I never said his son, Andrew, was "hyper-active." Mr Lipman said, "...it is hard to keep hyper-active children sitting and interested for 5 hours." He never said his son was one of the children, but he did say, "Andrew never plays well in tournaments with 'long' time controls."
A statement like that does 'confuse' me, as it is generally accepted most chess players produce better moves given more time to think. It could be that young players who only play these 'quick' time limit games do not know much about the endgame, where many games with longer time controls are decided. While working at the ACC I mentioned to a young man that he should study endgames. He responded with, "Why should I waste my time; I never get to an endgame!"
I will admit that what he had to say, and the way he delivered it, disturbed me. That is a far cry from being "disturbed."
As for not "...discussing my twelve-year-old son on a national forum," I would like to ask at what age is it appropriate to discuss a player in a state championship? Twelve-year-old, and younger, players pay their entry fee (or have it paid for them), play in, and win prizes of hundreds, if not thousands, of dollars, while professional players go home empty-handed; yet they cannot be discussed on a national forum? Is it appropriate to discuss a player when he becomes a teen? How about 16, when one can drive a car. Or, better yet, 15, when one can obtain a learner's permit, and drive if accompanied by an adult. Most of these players at chess tournaments are accompanied by a parent. If that is too young, what about 18, when one can be drafted, and sent to die for his country, for whatever dubious reason given by those in power. Or should the age be 21, when one can drink adult beverages legally?
I played Andrew in one of the G/30 tournaments, managing a draw, and thought so much of his play, I discussed him with Mr Dillard. From my observation, he seems to be a mild-mannered young man, and a strong chessplayer.
The fact is that the discussion was not about Mr Lipman's son, but about Mr Lipman, a member of the KCA board, and his opinion on faster time controls, which are well known. Left to him, all tournaments would be G/30. His motto must be: 'Think long-think wrong'!
It appears Mr Lipman likes firing off negative salvo's, but does not care for 'incoming'!
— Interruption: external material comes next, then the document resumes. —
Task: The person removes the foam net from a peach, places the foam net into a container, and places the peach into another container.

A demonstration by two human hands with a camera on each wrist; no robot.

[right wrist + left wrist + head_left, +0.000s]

My reply did not stay on the website long. It was pulled for the aformentioned reason.
I must say that I have absolutely no 'vendetta' against anyone. I feel my questions are legitimate. Pieter Mioch prefaces his excellent Go articles, Daigo, on (http://www.gobase.com) with, "If you never question anything, you won't get very far".
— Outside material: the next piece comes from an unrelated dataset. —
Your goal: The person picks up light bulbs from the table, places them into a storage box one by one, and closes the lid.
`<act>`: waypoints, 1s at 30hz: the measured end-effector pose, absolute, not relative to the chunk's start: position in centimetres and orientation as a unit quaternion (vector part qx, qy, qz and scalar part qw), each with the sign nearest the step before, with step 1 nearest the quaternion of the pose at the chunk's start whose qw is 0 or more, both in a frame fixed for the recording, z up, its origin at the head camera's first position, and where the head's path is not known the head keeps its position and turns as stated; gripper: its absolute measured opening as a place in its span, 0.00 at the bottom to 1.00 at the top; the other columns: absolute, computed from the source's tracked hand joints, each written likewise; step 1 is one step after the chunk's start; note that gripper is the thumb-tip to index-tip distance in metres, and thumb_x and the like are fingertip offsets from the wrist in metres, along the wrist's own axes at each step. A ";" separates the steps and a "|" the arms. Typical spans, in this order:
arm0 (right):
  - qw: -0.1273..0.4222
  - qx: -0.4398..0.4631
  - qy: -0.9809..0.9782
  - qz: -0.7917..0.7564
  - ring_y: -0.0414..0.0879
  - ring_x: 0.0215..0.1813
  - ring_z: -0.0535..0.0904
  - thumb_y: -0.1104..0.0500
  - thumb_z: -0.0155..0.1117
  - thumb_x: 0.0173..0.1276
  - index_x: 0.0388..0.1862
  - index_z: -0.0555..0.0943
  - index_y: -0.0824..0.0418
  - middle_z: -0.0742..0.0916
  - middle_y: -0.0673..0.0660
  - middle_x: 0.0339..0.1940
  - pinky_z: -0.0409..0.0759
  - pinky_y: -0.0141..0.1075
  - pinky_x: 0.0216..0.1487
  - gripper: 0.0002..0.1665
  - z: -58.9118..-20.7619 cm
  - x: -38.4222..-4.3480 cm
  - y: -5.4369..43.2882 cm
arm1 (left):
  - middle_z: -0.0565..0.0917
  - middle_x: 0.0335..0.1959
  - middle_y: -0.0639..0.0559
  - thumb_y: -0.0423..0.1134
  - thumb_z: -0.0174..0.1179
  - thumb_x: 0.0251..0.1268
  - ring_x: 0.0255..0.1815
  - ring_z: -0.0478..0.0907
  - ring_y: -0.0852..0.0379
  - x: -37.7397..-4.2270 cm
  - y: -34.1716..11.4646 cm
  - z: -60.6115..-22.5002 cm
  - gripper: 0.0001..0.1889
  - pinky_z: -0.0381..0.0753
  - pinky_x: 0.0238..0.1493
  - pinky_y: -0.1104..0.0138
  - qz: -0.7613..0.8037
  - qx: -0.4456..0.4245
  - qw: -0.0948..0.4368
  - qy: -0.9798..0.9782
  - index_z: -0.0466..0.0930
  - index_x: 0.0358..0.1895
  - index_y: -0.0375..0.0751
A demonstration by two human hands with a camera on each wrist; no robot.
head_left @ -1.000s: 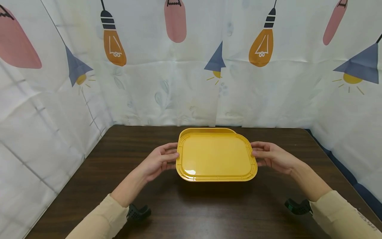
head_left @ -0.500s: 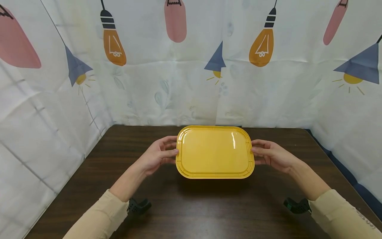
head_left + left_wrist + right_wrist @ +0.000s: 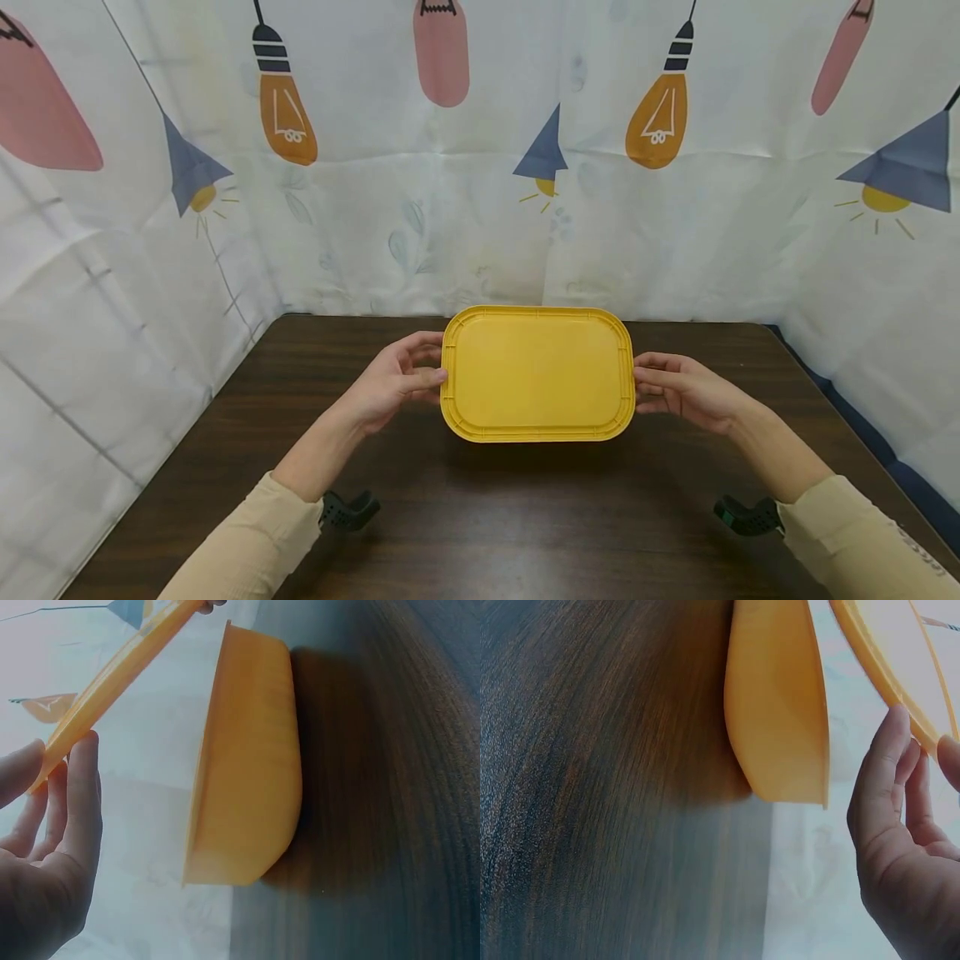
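A yellow rectangular lid [image 3: 537, 375] with rounded corners is held up between both hands, its near edge tilted lower in the wrist views. My left hand [image 3: 386, 387] pinches its left edge between thumb and fingers. At the opposite edge, my right hand [image 3: 688, 390] grips it the same way. Below the lid, a deep yellow container [image 3: 247, 757] stands on the table, apart from it by a gap. The right wrist view also has this container [image 3: 776, 697] beneath the lid. In the head view the lid hides it.
The dark wood-grain table [image 3: 525, 517] extends around the container. White curtains [image 3: 480, 225] printed with lamps and bulbs hang behind it and along the sides. A dark band is strapped near each wrist.
The lid has risen and shifted slightly left, its tilt changing, and now covers the container rim that showed behind it. The left hand moved up with it; the right hand barely moved.
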State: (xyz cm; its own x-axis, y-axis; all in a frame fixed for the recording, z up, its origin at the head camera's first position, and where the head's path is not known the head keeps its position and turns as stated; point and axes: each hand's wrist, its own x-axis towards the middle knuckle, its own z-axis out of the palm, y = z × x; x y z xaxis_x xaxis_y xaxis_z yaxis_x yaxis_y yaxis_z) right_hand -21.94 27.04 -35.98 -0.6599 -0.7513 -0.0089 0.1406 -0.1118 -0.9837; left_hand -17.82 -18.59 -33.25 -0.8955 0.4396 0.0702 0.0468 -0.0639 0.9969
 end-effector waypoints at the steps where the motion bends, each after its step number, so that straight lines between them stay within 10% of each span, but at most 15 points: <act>1: 0.319 -0.258 0.588 -0.697 0.48 0.52 0.85 0.68 0.41 0.85 0.61 0.77 0.65 0.86 0.56 0.50 0.83 0.46 0.58 0.17 -36.0 -21.9 27.0 | 0.75 0.61 0.35 0.25 0.61 0.73 0.47 0.86 0.47 -17.8 -18.6 -33.2 0.29 0.87 0.46 0.49 0.705 0.183 0.138 0.671 0.63 0.74 0.30; 30: 0.329 -0.221 0.595 -0.699 0.55 0.56 0.85 0.52 0.32 0.90 0.52 0.85 0.68 0.89 0.62 0.52 0.82 0.46 0.59 0.33 -35.2 -21.9 27.3 | 0.76 0.61 0.37 0.23 0.62 0.71 0.49 0.83 0.38 -17.2 -18.5 -32.1 0.26 0.87 0.46 0.49 0.647 0.246 0.059 0.719 0.70 0.70 0.35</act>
State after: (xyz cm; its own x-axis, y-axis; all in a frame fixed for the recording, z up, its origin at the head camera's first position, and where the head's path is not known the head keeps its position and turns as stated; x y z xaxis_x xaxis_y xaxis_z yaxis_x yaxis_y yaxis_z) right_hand -21.91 27.29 -35.23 -0.6851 -0.7237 -0.0825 0.1976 -0.0757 -0.9774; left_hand -17.22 -18.49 -32.07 -0.8716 0.4305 0.2344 0.2786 0.0416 0.9595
Mr Lipman is on the board of the KCA, and, as such, is a public figure. His feelings concerning ever faster time limits are well known. Since he has stated that his son, Andrew, "Doesn't play well in longer games," I question what motivates his stated penchant for sppeding up the Royal game. Exactly how much is he motivated by self-interest?
I do not know Mr Lipman well, but I must say that I do admire the fact that he plays chess, attending tournaments regularly, and devotes considerable time to our beloved game. The USCF has become the USSCF, for United States Scholastic Chess Federation. Children outnumber adults by about 20-1 these days. It has not always been so. Many parents have gotten involved in chess because of their children. Most have little, if any, historical perspective. Am I, and others, wrong to question whether they have the best interests of ALL chessplayers in mind; or are they interested only in chess in relation to their children?
I had a father, who does not play chess, very involved in chess because of his son tell me that, "I don't know the difference between the King's and Queen's Gambit." Am I wrong to wonder what this man is doing and why he is so involved in chess?